Something boomed outside, like a thunderclap inside a metal drum. There came a whine of damaged rotors, a sound that Brick recognized as the cry of a wounded buzzard, followed by a crunch, then silence. Brick hadn't even heard the buzzard take off. In the ongoing battle against the Hyperion base, Buzzards alighted from the tarmac so often that Brick had begun to tune them out.

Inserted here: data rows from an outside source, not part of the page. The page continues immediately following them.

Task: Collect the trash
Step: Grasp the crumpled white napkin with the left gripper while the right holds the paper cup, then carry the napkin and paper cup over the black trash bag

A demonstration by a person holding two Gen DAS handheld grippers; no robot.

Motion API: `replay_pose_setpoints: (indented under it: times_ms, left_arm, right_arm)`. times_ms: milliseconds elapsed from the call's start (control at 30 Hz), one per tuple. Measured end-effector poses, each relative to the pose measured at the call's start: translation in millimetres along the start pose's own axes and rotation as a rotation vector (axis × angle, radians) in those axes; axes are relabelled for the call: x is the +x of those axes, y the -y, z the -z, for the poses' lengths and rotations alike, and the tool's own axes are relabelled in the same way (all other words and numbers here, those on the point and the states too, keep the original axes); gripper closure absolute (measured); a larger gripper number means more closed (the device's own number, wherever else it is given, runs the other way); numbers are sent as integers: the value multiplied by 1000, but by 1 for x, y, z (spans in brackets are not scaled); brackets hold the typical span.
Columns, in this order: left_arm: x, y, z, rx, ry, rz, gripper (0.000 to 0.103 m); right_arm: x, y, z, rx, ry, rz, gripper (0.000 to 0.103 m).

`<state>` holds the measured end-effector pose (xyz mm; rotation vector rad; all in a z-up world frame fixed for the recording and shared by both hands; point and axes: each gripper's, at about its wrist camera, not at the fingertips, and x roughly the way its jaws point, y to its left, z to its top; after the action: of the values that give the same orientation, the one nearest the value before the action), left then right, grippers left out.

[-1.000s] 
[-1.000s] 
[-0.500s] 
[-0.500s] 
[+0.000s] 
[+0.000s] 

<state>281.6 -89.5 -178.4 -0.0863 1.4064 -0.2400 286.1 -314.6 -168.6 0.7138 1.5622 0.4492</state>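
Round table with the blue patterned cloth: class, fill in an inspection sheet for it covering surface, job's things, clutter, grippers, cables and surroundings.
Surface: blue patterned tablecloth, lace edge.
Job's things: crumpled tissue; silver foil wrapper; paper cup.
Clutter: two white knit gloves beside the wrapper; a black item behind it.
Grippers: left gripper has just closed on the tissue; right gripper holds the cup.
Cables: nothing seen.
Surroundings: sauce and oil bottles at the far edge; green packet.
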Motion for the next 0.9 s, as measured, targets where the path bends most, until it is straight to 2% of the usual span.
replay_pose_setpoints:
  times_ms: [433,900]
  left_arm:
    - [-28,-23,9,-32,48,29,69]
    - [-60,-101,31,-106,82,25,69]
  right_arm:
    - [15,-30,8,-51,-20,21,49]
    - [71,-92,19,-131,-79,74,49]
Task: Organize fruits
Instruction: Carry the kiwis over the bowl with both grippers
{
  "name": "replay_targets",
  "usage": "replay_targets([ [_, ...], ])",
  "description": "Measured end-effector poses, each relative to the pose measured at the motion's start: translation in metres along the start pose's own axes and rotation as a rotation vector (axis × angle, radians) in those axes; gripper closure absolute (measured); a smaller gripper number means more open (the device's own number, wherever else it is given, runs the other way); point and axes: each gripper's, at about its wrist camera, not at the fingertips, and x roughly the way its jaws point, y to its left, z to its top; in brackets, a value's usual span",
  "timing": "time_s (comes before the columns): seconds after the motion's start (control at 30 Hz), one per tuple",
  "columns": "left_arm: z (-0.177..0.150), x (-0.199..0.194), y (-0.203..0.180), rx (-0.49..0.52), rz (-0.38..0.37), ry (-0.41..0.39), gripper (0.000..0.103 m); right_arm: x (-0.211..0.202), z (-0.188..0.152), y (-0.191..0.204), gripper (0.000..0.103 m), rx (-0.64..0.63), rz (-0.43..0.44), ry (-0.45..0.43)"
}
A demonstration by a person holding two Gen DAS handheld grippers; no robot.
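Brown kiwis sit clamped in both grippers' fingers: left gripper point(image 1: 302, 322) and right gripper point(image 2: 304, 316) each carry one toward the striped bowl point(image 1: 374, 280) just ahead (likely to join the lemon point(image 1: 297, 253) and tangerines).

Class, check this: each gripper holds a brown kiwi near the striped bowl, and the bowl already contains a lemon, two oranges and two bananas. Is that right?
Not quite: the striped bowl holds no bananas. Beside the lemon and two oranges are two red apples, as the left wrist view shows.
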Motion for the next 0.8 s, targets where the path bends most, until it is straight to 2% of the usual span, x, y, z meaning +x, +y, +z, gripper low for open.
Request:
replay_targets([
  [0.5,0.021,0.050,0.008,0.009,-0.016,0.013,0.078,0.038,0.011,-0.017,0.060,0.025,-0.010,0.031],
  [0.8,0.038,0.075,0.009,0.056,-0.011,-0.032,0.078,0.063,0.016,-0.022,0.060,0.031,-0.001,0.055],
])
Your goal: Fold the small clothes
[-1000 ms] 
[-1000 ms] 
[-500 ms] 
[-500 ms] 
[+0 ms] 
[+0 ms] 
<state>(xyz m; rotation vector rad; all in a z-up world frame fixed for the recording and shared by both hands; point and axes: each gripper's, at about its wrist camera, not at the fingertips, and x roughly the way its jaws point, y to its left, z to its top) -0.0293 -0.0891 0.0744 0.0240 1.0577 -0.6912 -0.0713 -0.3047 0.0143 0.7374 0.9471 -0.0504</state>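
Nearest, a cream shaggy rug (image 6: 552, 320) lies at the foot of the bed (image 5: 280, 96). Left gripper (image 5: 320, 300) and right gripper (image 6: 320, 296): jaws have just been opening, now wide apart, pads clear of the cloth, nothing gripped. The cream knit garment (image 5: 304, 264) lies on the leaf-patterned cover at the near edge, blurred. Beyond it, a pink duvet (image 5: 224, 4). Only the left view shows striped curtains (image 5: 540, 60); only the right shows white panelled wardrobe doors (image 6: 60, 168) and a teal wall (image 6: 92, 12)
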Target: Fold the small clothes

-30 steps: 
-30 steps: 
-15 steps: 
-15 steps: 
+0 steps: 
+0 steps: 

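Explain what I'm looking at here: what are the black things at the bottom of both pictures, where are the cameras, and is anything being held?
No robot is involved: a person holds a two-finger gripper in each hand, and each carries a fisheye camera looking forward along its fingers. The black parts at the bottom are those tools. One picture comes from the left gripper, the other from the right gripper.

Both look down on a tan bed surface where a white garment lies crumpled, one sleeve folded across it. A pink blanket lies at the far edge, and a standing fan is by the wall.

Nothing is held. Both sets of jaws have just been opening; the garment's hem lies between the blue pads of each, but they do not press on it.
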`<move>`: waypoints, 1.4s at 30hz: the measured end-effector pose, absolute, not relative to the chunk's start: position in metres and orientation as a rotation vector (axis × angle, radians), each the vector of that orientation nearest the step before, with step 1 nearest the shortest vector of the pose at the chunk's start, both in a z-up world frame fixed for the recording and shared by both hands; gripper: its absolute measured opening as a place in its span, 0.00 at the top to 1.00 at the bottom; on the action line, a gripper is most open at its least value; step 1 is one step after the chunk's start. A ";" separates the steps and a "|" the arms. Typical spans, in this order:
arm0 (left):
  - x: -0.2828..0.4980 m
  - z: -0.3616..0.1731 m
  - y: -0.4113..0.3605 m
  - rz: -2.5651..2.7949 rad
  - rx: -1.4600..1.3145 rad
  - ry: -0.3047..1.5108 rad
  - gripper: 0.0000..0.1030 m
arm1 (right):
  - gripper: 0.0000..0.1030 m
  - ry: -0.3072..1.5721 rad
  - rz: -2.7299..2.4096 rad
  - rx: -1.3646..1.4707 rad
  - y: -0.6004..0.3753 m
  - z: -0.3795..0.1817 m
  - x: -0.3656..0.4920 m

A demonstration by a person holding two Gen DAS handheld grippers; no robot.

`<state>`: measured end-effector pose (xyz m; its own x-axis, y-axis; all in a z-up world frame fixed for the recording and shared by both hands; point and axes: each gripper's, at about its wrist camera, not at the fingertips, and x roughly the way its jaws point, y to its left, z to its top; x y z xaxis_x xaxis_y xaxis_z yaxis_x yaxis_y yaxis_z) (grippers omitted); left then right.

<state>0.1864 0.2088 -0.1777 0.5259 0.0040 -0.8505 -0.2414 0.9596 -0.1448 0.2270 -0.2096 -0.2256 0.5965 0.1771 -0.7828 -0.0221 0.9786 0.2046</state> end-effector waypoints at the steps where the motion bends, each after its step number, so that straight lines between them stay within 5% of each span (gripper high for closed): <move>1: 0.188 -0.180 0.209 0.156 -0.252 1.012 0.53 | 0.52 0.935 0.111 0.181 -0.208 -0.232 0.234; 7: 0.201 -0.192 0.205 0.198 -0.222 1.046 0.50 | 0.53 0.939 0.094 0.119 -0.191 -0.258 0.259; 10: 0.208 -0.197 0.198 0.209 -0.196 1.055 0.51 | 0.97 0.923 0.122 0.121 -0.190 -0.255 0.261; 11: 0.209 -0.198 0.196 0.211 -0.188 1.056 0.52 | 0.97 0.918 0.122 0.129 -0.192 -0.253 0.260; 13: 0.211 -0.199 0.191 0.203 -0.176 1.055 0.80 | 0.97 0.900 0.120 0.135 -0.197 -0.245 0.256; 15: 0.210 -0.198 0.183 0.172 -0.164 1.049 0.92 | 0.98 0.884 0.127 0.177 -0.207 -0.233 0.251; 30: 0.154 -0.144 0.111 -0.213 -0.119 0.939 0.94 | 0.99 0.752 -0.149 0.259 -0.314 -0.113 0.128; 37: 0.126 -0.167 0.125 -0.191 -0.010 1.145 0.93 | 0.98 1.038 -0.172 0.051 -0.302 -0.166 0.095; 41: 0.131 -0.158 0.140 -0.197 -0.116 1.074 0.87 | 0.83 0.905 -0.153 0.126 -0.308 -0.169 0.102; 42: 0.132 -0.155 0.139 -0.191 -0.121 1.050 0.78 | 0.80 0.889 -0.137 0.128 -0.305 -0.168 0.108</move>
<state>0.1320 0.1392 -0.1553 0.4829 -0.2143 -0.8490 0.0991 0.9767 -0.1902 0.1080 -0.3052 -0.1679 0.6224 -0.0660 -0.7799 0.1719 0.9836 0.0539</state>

Out of the silence rose an unmistakably girlish laugh. She said something, but was too far away for Brick to make it out, and a male voice replied. His tone, gravelly and roguish, lit a smile across Rocko's face. He forced it away, but not before Brick saw.

"Speak of the devil," Rocko said.

"That's him?" Brick asked. Rocko nodded, he slipped out of the hollow behind the stairs. They'd never made it as far as their secret room. Brick wondered if he and Rocko would ever again sneak off down there for an afternoon fuck, or if his hesitation had costed him his last chance. Fuck it, he thought as he mounted the stairs, crossing the space to his throne. Who needs it?

He sunk into the leather seat, propped an elbow on the salvaged loader arm that served as an armrest, and set his chin in one palm with a careful look of bored indifference. The arena was empty. The royal guards lurked in the shadows, waiting. A few bruisers, some marauders and raiders, and a pack of barely contained psychos. Not the regular Pandora lunatics which had greeted Brick when he'd arrived on the planet five years ago, the sanity bleached out of them by the ruthless desert sun, but the other kind- the soulless vessels that sometimes staggered out of the east.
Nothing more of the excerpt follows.